Reduction: Construct a graph $G$ by the following steps:

(1) For each clause, create vertices representing literals in the clause, then connect them to form a “triangle gadget.”

(2) Connect all pairs of vertices representing complementary literals in step (1).

Given an algorithm to find an independent set $S$ of size $k$ in $G$ , no pairs of complementary literals will be in $S$ , and no two literals in the same “triangle gadget” (clause) will be in $S$ . Since $S$ has a size of $k$ and there are $k$ “triangle gadgets,” one and only one literal in each clause will be in $S$ . By setting them to True, we can get a solution of 3-SAT.

Example of black “triangle gadgets” in step (1), and red edges in step (2).
Construction of the “triangle gadgets” costs $O (k)$ , and iterating through all complementary literals costs at most $O (k^{2})$ , both are in polytime. In conclusion, the independent set problem is NP-complete.

P2: Clique

Definition.

Clique decision problem: Given a graph $G (V, E)$ and an integer $k$ , does there exist a clique (i.e., a subset of vertices such that every two distinct vertices in the clique are adjacent) of size $k$ ?

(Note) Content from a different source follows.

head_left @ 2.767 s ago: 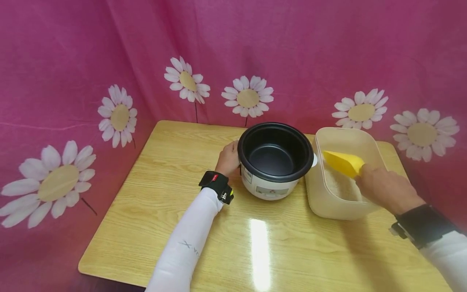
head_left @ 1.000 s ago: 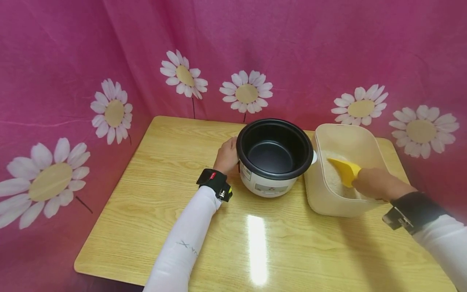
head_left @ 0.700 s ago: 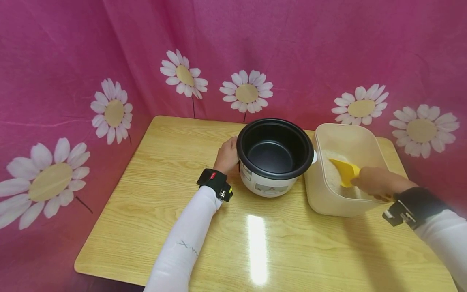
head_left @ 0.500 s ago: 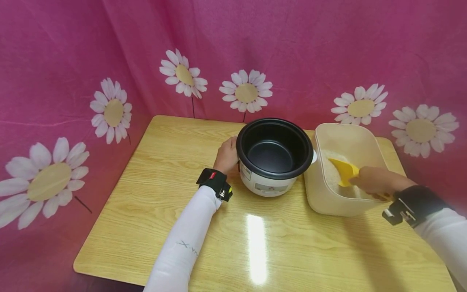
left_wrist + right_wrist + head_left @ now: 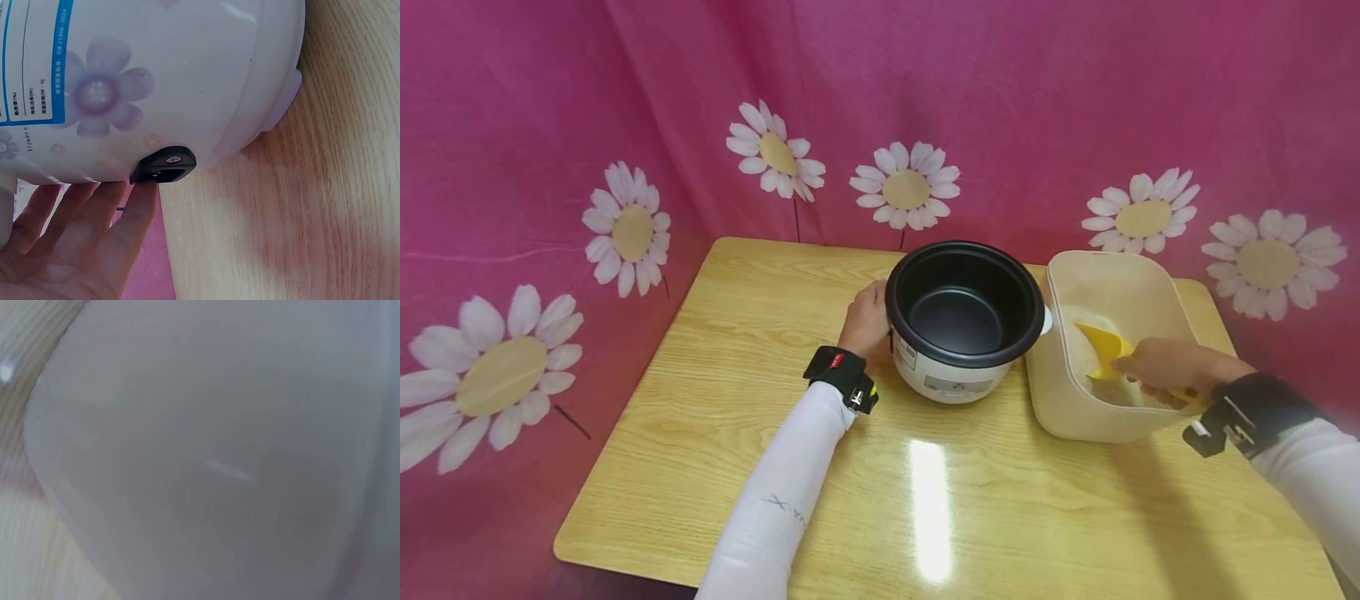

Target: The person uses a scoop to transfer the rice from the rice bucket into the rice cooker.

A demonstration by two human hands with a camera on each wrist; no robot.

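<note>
A white rice cooker [image 5: 951,379] with a black inner pot [image 5: 958,321] stands on the table; no rice shows in the pot. Against its left side rests my left hand [image 5: 867,321]. In the left wrist view that hand's fairly straight fingers [image 5: 134,215] touch the flowered wall beside a black power socket [image 5: 165,165]; its thumb is hidden. My right hand [image 5: 1176,367] grips a yellow scoop [image 5: 1102,346] by the handle inside a cream plastic bin [image 5: 1093,423]. The scoop's blade lies in white rice [image 5: 1082,358]. Only the bin's blurred wall [image 5: 187,425] fills most of the right wrist view.
The bin stands close to the cooker's right side, by its white side handle [image 5: 1047,321]. A light wooden table [image 5: 760,333] carries both. Behind and to the left hangs a pink cloth [image 5: 1000,100] with large daisies.
My right hand has lowered the scoop from the bin's rim into the rice and then tilted it, so the handle's end shows past my fingers. My left hand stays on the cooker.
</note>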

Proof by reduction from 3-SAT.

Certificate: Iterating through all vertices in the clique and their edges would cost $O (| V | \cdot | E |)$ , which is in polytime. Thus, the problem is NP.
Reduction: Let there be $n$ variables and $k$ clauses in this 3-SAT. Construct a graph $G$ by the following steps:

(1) For each clause, construct a “triangle gadget” with each vertex representing a literal in the clause.

(2) For all “triangle gadgets” constructed in step (1), connect all pairs of nodes in different “triangle gadgets” except for pairs $(a, \neg a)$ .

Given an algorithm to find a clique of size $k$ , only one literal of each clause could be in the clique, and for each variable, $a$ and its negation $\neg a$ would not be both in the clique. By setting all literals in the clique True, we can get a solution to the 3-SAT formula.

Example of black “triangle gadgets” in step (1), and red edges in step (2).
Constructing the “triangle gadgets” costs $O (k)$ , connecting the triangles costs $O (k^{2})$ , both of which are in polytime. In conclusion, the clique decision problem is NP-complete.

P3: Vertex cover

Definition.

Vertex cover decision problem: Given a graph $G (V, E)$ and an integer $k$ , does there exist a subset of vertices $S \subseteq V$ such that $| S | \leq k$ and for each edge $(u, v) \in E$ , at least $u$ or $v$ belongs to $S$ ?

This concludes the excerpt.